The Promise and the Problem

By 2030, Artificial Intelligence (AI) is expected to automate only 15% of healthcare working hours—far less than the hype suggests, according to McKinsey's 2020 analysis of digital automation in healthcare. This figure will change, yet healthcare organizations are rushing to implement AI-powered diagnostics, telemedicine platforms, and intelligent supply chain systems. The technology works. The problem? People don't change as fast as software updates.

In my two+ decades working with healthcare organizations across New England and parts of the US, I've watched this pattern repeat: decent technology, poor adoption, wasted investment.

The Real Challenge

Here's the uncomfortable truth: successful AI implementation isn't just about algorithms—it's also about people. Research from multiple studies, including Harrison's comprehensive 2021 analysis of healthcare transformations, shows that 70% of organizational change initiatives fail, and the primary culprit isn't necessarily bad technology. It's inadequate change management. When healthcare organizations introduce AI without addressing employee resistance, poor communication, and cultural inertia, even the most sophisticated systems may gather digital dust.

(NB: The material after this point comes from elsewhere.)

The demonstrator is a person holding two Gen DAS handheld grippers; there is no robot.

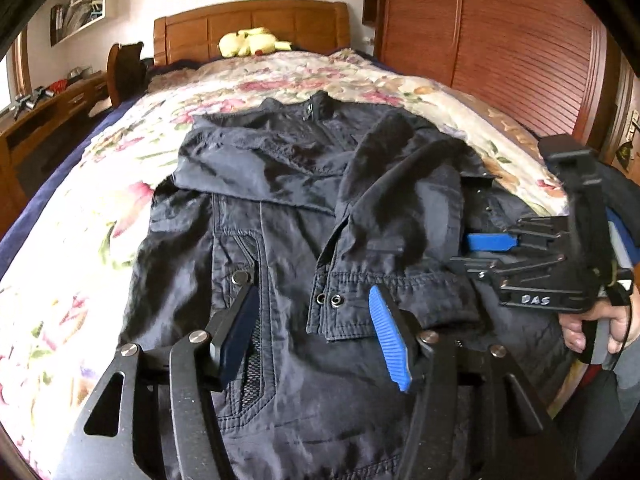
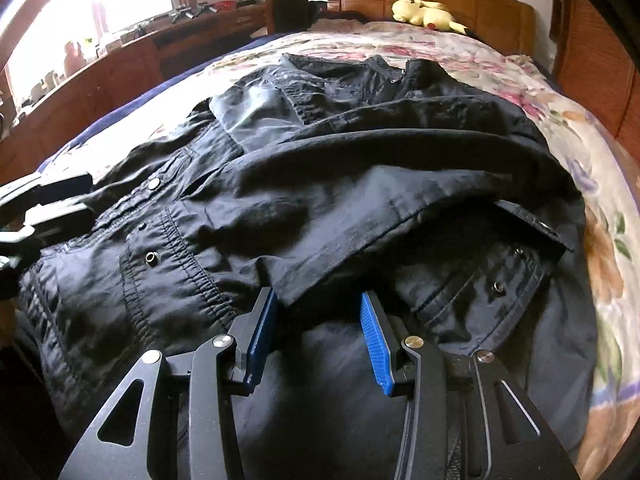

I've seen such approaches firsthand when working with Federally Qualified Health Centers (FQHC) and Boston-area hospitals that invested significant amount of dollars on digital tools—only to find end-users reverting to old workflows or adding their own workarounds within months.

The Solution

This article explores two battle-tested change management frameworks—Lewin's Three-Step Model and Kotter's Eight-Step Process—and reveals which approach gives healthcare organizations the best chance of successful AI adoption.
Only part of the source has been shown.